» What the task requires
Starting at the line that contains "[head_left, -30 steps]", reproduce every line through the end of the entries below, with no pictures in the copy.

____ Extracted records

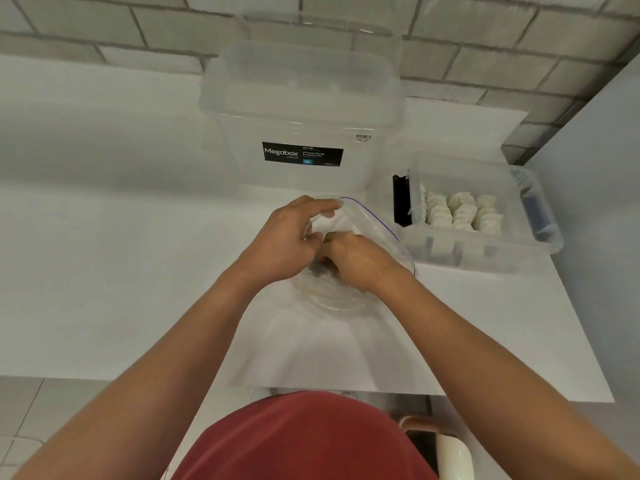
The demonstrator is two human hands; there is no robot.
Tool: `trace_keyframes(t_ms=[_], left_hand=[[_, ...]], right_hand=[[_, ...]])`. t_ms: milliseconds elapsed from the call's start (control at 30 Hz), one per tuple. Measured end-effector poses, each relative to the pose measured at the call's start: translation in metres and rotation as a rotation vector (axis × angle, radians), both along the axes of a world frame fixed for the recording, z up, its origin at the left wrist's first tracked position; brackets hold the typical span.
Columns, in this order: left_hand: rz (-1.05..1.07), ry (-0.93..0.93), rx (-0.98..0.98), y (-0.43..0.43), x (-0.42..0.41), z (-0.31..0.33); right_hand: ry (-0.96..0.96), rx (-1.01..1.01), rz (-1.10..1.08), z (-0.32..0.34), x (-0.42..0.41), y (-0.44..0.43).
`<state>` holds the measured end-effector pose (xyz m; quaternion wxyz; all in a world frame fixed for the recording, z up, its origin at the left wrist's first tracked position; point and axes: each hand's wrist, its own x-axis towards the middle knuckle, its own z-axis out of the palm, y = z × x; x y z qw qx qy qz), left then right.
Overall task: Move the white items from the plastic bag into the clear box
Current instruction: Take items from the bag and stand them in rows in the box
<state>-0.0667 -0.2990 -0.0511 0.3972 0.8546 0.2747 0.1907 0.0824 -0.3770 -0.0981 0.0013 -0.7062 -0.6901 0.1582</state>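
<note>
right now the left hand (284, 240) grips the plastic bag (372, 223) by its rim, fingers curled over the top edge and thumb below, holding the mouth open. just beside it, touching at the knuckles, the right hand (353, 258) reaches down into the opening with its fingers curled inside; whether they hold anything i cannot tell, since the fingertips are hidden in the crumpled plastic. the bag lies under both hands on the white table (104, 271), its blue-lined zip edge arcing past the right hand. to the right of that hand, near but apart from the bag, sits the clear box (485, 261), with a black latch (401, 202) on the end facing the hands. white items (460, 213) stand in neat rows inside it. beyond the hands, straight ahead, rises a large clear storage tub (301, 109) with a black "megabox" label (302, 155). behind everything runs a grey tiled wall (485, 46). nearest the camera, below the forearms, a red shirt (304, 441) shows.
</note>
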Motion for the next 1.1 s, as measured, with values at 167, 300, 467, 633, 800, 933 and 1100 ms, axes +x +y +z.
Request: trace_keyframes(t_ms=[167, 300, 467, 633, 800, 933, 1100], left_hand=[[-0.006, 0.003, -0.009, 0.0, 0.0, 0.0], [-0.022, -0.004, -0.03, 0.002, -0.001, 0.0], [-0.03, -0.004, -0.029, 0.002, -0.001, 0.001], [-0.026, 0.0, -0.025, 0.004, -0.002, 0.004], [-0.017, -0.007, -0.023, 0.006, -0.002, 0.007], [-0.014, -0.007, -0.027, 0.008, -0.001, 0.009], [-0.015, -0.004, -0.038, 0.005, 0.003, 0.01]], right_hand=[[-0.022, 0.028, 0.106, -0.002, 0.002, -0.003], [-0.021, 0.048, 0.149, -0.001, 0.003, -0.008], [-0.01, 0.067, 0.088, 0.009, -0.003, -0.014], [-0.034, 0.099, 0.03, 0.039, -0.009, -0.02], [-0.081, 0.27, -0.058, 0.062, -0.005, -0.025], [-0.09, 0.286, -0.088, 0.071, -0.003, -0.029], [-0.067, 0.295, -0.11, 0.066, 0.004, -0.035]])
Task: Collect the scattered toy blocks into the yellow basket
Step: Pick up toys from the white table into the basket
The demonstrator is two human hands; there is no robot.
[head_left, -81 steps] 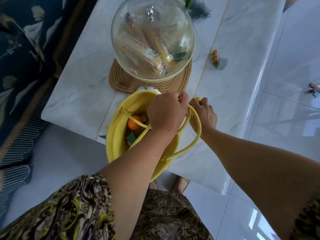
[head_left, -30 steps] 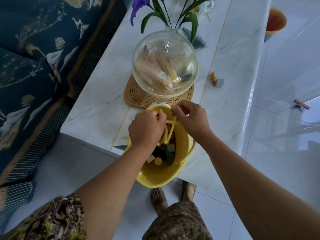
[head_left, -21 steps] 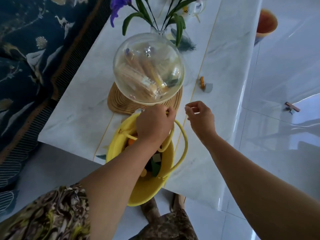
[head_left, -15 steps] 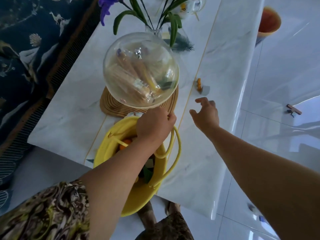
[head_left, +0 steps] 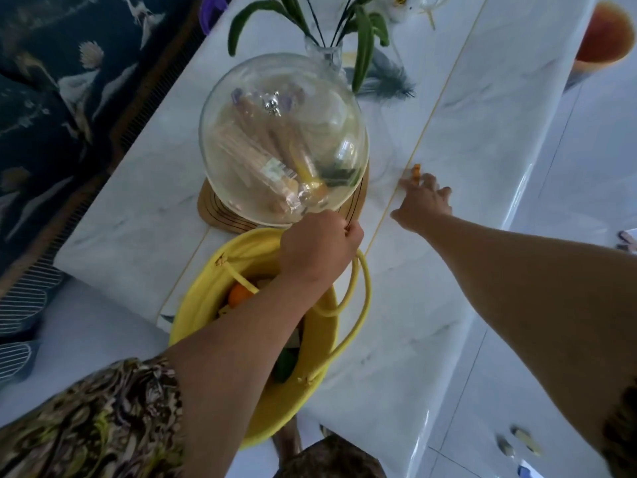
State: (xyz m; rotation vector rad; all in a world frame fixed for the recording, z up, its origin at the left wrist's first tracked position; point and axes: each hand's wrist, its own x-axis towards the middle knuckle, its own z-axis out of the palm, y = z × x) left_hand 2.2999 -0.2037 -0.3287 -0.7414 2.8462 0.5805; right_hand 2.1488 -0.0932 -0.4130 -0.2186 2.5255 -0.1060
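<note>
Left hand (head_left: 319,250): closed in a fist, gripping 1 handle of the yellow basket (head_left: 203,305).
Yellow basket: sitting at the near edge of the table (head_left: 448,305), overhanging it, holding several toy blocks.
Right hand (head_left: 422,201): reaching across the table, fingers spread, fingertips touching an orange block (head_left: 416,170).
Glass dome (head_left: 282,139): standing on a wooden board, just beyond the basket.
</note>
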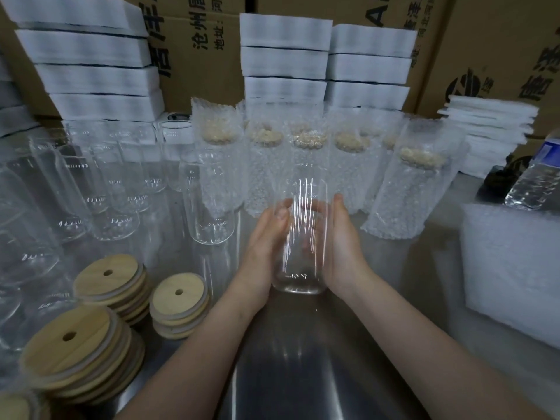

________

» Task result
[head_left, -30 steps] 
[head_left, -21 steps] 
[head_left, -15 steps] 
[head_left, +0 steps] 
State: (xyz m; rotation vector rad; all in a world frame fixed for the recording, z up, its origin at the left wrist's first tracked position; point and axes: each hand's wrist, its own x-axis towards the middle knuckle, its own z-axis out of the palm, y = z × x) left_hand 2.2999 -0.2037 -0.3287 -0.7414 2.8462 0.5805; right_hand 2.1488 -0.0932 -0.4130 -0.2186 2.5255 -0.1060
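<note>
Left hand (head_left: 319,250): closed in a fist, gripping 1 handle of the yellow basket (head_left: 203,305).
Yellow basket: sitting at the near edge of the table (head_left: 448,305), overhanging it, holding several toy blocks.
Right hand (head_left: 422,201): reaching across the table, fingers spread, fingertips touching an orange block (head_left: 416,170).
Glass dome (head_left: 282,139): standing on a wooden board, just beyond the basket.
</note>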

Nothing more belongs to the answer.